Assumes 60% input / 40% output token ratio per request. Actual costs may vary based on your usage pattern.
| Parameter | Llama 3 70B Instruct | R1 Distill Llama 70B |
|---|---|---|
| Context Window | 8K | 131K |
| Max Output Tokens | 8,000 | 16,384 |
| Open Source | Yes | Yes |
| Created | Apr 18, 2024 | Jan 23, 2025 |
R1 Distill Llama 70B scores 61/100 (rank #197) compared to Llama 3 70B Instruct's 38/100 (rank #281), giving it a 22-point advantage. R1 Distill Llama 70B is the stronger overall choice, though Llama 3 70B Instruct may excel in specific areas like cost efficiency.
Llama 3 70B Instruct is ranked #281 and R1 Distill Llama 70B is ranked #197 out of 290+ AI models. Rankings use a composite score combining benchmark performance (25%), pricing (25%), context window (15%), recency (15%), output capacity (10%), and versatility (10%). Scores update hourly.

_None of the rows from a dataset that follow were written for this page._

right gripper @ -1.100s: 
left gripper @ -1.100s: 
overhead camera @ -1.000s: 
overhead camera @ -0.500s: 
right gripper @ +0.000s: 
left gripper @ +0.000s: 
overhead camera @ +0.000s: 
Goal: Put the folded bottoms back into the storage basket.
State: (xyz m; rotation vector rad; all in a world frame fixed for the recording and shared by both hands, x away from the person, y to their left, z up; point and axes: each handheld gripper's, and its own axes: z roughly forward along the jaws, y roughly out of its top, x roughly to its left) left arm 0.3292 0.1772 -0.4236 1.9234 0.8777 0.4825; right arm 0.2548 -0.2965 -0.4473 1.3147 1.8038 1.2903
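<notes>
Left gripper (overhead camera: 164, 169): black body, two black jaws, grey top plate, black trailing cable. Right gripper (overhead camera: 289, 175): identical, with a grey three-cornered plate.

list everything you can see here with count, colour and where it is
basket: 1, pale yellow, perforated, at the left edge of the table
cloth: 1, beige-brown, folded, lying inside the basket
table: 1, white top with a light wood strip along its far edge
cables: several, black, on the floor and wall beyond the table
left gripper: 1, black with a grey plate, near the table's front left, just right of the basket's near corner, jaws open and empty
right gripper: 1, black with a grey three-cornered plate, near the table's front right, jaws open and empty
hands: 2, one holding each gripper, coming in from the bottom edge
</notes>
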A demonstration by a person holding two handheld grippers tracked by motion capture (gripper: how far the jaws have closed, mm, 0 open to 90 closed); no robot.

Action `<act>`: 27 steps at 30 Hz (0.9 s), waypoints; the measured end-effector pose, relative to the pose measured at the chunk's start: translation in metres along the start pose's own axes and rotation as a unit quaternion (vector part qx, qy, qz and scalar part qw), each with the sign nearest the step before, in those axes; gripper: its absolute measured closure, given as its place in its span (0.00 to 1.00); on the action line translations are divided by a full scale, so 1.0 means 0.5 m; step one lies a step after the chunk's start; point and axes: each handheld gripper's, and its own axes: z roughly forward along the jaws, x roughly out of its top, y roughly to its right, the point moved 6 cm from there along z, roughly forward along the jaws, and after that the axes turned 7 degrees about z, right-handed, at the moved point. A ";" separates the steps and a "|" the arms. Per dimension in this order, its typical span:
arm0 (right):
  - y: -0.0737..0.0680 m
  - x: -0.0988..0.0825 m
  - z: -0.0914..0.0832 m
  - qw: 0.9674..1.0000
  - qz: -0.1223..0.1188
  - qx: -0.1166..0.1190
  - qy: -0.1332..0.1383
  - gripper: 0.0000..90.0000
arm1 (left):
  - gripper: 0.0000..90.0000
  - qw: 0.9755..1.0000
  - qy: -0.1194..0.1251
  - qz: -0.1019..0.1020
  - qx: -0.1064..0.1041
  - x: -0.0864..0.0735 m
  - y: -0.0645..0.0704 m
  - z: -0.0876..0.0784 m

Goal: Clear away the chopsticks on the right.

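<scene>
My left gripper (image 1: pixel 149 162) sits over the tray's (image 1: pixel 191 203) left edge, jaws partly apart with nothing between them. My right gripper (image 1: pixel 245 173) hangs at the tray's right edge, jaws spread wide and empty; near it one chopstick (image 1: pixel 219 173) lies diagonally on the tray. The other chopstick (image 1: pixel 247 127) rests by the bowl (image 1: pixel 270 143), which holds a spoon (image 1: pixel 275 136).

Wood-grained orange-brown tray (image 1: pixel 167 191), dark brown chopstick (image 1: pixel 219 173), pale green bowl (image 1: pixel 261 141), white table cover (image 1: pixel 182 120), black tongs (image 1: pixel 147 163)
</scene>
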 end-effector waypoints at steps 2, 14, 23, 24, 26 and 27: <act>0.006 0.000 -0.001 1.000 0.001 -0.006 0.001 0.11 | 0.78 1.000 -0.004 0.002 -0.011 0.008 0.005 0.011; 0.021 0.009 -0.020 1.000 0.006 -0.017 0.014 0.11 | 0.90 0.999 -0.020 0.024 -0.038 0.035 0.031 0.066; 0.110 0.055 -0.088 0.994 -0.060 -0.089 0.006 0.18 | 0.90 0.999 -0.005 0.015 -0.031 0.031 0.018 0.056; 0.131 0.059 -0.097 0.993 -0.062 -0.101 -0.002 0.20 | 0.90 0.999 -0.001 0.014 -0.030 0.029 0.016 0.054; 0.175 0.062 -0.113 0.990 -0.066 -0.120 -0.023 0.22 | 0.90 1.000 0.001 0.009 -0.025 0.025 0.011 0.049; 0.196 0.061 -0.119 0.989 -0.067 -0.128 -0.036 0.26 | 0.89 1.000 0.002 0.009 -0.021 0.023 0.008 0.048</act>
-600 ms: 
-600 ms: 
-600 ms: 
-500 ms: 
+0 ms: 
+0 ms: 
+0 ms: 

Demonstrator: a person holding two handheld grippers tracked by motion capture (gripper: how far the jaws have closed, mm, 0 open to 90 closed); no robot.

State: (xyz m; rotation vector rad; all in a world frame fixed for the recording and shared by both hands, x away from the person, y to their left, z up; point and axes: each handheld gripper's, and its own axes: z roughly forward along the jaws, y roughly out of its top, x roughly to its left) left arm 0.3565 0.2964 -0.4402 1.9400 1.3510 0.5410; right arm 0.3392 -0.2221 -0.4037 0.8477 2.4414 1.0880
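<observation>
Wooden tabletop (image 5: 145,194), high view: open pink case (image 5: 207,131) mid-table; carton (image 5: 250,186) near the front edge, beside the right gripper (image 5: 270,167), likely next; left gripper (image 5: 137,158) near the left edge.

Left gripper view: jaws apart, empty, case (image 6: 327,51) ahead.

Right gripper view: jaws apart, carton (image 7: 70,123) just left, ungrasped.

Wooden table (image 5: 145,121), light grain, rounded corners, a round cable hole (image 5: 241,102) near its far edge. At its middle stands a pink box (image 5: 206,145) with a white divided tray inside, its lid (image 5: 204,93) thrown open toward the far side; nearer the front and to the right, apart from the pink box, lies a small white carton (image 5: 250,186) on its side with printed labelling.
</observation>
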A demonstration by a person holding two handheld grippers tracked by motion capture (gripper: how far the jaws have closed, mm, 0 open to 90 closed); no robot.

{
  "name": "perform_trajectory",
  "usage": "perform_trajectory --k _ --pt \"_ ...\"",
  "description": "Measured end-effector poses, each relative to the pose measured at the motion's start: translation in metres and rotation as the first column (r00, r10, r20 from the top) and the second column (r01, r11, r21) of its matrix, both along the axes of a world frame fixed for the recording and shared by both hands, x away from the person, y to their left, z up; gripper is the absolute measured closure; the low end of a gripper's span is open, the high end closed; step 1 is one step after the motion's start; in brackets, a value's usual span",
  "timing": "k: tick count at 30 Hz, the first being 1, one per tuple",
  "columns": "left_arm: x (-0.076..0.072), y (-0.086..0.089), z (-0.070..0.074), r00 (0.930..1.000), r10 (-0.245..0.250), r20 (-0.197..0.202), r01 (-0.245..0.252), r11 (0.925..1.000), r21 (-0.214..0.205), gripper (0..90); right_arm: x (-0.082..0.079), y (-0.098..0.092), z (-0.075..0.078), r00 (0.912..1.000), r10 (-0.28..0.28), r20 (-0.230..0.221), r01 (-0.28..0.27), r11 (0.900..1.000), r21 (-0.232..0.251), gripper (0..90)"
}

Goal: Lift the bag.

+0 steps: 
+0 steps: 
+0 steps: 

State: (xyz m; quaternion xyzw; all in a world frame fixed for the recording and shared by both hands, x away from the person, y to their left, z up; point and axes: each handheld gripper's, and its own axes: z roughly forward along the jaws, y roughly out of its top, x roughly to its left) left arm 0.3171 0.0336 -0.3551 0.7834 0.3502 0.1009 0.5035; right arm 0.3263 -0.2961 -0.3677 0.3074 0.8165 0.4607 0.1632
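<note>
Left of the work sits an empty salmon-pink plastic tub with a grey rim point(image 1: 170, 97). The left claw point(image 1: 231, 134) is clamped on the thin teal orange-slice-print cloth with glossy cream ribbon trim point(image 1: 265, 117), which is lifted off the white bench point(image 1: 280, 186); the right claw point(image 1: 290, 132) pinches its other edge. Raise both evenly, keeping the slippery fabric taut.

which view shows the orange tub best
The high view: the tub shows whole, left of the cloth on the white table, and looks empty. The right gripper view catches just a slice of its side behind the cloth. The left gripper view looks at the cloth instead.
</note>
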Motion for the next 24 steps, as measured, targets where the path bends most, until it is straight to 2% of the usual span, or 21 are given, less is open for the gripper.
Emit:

Llama 3 70B Instruct is cheaper at $0.74/M output tokens vs R1 Distill Llama 70B's $0.80/M output tokens — 1.1x more expensive. Input token pricing: Llama 3 70B Instruct at $0.51/M vs R1 Distill Llama 70B at $0.70/M.
R1 Distill Llama 70B has a larger context window of 131,072 tokens compared to Llama 3 70B Instruct's 8,192 tokens. A larger context window means the model can process longer documents and conversations.